**THE PROBLEM**
Search term "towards": please show all lines in the listing that contain it.

+ + + +

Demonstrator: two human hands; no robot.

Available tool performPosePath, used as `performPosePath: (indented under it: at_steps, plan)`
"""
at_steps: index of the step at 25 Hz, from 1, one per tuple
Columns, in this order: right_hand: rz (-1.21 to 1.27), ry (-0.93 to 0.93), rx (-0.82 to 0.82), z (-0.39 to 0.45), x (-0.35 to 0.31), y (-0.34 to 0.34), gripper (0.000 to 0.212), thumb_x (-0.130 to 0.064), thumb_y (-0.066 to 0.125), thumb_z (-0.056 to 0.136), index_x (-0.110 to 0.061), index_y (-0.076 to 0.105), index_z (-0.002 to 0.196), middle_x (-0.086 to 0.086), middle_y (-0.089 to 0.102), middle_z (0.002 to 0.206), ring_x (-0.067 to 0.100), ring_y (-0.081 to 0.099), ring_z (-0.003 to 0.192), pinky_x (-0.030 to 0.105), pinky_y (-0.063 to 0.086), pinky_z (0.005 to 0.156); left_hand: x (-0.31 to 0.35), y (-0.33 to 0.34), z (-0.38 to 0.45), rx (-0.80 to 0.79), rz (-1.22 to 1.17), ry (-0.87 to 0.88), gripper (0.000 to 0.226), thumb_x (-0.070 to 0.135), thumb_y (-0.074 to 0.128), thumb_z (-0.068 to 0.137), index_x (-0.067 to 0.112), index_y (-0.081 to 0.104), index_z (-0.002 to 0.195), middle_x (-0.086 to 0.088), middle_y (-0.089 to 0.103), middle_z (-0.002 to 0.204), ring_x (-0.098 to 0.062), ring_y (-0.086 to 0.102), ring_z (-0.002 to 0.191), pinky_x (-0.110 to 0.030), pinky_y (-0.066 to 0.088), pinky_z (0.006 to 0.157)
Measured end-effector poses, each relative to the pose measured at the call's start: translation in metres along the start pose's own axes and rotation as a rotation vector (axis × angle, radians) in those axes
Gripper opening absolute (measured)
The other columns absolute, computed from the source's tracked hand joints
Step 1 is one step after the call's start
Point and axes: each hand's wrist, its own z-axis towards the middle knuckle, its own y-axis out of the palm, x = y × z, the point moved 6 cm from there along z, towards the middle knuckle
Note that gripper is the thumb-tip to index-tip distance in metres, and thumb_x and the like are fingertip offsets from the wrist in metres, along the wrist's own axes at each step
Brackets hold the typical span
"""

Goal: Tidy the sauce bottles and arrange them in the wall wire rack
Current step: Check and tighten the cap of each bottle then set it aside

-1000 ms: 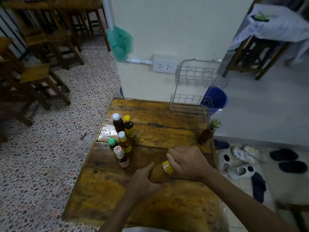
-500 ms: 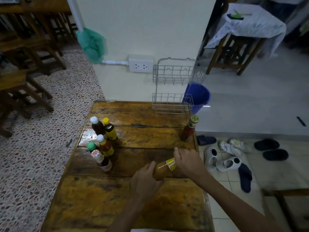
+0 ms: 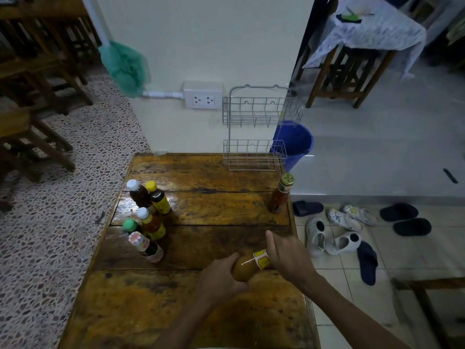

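Just below the centre of the frame both hands meet on one tan sauce bottle (image 3: pixel 247 268), held tilted above the wooden surface (image 3: pixel 206 308) with its neck pointing to the right; the left hand (image 3: pixel 218 280) wraps its fingers round the bottle's base, and the right hand (image 3: pixel 289 255) curls its fingers over the cap end, just past the yellow neck label — whether the cap itself is being turned cannot be told, since the hand hides it. If this is a cap check before racking, the sound way is to keep the base steady in the left hand and twist only with the right; then bring the bottle upright before it travels. The wire rack (image 3: pixel 256 129) hangs on the wall in the upper middle of the frame, both tiers empty, the lower one close above the far edge of the surface. Five more bottles (image 3: pixel 148 217) stand clustered at the left edge and a red sauce bottle (image 3: pixel 280 193) with a green cap stands alone near the right edge — it sits close to the likely path to the rack, so the carried bottle should probably pass above it; filling a tier from one end would likely leave room for the rest.
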Motion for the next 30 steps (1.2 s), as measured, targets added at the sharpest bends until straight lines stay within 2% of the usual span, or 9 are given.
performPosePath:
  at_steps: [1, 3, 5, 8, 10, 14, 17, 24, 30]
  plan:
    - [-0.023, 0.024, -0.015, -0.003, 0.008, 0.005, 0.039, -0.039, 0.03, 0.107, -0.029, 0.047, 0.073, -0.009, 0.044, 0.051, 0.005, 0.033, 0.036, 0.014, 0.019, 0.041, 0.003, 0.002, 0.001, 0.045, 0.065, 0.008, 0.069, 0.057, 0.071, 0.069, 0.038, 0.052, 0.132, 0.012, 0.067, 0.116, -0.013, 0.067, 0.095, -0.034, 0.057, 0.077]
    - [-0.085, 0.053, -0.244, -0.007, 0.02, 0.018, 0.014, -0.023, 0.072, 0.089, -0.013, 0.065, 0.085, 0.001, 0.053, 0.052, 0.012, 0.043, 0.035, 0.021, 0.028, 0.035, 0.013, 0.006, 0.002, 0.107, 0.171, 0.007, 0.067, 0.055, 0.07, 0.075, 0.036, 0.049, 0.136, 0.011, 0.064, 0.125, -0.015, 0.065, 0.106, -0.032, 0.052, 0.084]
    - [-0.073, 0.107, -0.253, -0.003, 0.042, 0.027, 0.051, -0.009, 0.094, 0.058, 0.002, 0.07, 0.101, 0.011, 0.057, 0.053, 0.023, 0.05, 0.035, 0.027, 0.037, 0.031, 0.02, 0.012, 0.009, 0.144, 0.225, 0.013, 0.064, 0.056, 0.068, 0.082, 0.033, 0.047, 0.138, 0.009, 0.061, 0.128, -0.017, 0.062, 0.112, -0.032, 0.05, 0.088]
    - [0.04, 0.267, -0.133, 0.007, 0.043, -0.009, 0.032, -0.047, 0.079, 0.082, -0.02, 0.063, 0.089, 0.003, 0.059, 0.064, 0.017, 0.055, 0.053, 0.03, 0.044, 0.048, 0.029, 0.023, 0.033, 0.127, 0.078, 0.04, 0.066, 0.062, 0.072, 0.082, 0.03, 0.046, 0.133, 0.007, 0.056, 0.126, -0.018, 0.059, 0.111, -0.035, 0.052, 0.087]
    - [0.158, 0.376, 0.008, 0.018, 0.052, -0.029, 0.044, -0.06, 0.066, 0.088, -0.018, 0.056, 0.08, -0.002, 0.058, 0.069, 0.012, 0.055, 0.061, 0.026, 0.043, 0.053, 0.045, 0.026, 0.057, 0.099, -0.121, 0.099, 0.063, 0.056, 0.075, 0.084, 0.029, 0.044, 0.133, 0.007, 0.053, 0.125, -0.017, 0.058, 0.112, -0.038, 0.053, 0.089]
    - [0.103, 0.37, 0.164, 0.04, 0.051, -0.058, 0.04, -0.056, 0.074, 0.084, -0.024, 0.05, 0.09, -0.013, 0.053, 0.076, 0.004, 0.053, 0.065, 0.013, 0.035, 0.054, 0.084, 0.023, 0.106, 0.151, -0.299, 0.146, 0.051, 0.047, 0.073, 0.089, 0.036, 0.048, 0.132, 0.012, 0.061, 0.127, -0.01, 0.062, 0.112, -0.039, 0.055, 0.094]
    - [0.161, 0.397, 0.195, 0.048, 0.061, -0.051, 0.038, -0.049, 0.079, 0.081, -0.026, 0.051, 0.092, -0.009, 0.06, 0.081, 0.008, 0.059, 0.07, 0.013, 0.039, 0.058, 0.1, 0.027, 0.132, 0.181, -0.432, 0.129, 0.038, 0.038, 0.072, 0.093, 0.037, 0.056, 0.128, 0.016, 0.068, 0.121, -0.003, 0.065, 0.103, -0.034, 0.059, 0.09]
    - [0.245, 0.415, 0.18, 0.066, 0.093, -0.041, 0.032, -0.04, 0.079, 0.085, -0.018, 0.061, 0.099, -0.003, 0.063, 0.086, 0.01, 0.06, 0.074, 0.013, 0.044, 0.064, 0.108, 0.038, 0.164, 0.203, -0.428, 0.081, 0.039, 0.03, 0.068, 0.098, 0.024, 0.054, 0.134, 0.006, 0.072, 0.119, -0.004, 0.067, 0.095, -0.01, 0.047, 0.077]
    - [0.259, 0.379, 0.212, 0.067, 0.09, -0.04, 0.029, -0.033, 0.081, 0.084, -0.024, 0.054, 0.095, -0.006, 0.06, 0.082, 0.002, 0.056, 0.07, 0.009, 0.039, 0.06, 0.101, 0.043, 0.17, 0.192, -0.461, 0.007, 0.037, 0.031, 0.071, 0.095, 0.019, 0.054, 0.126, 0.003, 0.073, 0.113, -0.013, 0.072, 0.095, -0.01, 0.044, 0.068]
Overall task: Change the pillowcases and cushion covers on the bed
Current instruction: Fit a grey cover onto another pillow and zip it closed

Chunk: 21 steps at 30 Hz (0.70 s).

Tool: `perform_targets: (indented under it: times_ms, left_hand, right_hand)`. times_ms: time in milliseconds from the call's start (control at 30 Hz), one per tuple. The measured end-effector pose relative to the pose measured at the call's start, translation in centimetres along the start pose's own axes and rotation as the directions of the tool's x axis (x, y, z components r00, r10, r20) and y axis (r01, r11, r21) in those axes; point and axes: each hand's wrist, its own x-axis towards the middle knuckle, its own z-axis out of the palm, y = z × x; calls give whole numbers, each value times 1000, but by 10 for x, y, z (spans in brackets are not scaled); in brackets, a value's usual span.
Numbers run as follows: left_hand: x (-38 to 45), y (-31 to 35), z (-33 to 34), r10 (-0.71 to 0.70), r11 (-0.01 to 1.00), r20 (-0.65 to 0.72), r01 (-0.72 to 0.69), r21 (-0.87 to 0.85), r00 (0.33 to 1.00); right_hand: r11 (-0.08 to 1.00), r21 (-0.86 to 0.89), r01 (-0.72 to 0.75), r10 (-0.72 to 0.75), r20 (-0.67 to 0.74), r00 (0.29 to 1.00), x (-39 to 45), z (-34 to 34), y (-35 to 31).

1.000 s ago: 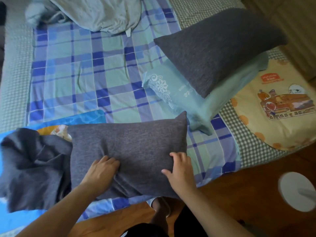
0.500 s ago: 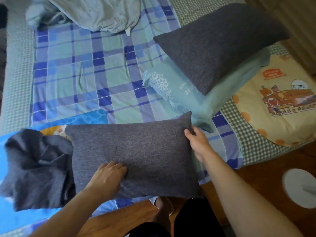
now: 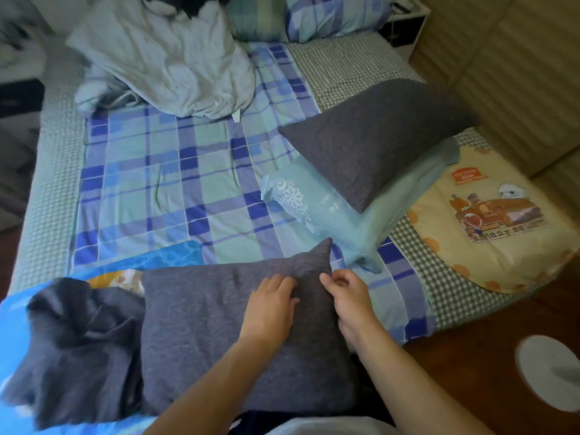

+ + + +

**RESULT OF THE EXERCISE**
Point and axes: each hand's wrist, its own z-axis towards the middle knuckle, its own y-axis out of the palm, x = y × z, the point moved 6 cm from there along z, towards the middle knuckle
Tool: `perform_targets: (indented under it: times_ms, left_hand, right_hand)`. times_ms: time in milliseconds from the call's start (control at 30 Hz), one per tuple. The measured end-effector pose relative to the pose measured at the call's start, translation in centimetres along the start pose's own axes and rotation as the directions of the tool's x axis (x, y, z components r00, r10, r20) and y axis (r01, r11, r21) in those axes; point and axes: each hand's wrist, its own x-axis towards the middle knuckle, its own z-axis out of the palm, y = z × x; calls give whole numbers, each value times 1000, but by 10 for x, y, z (spans in brackets are not scaled); in brackets, a value's usual span.

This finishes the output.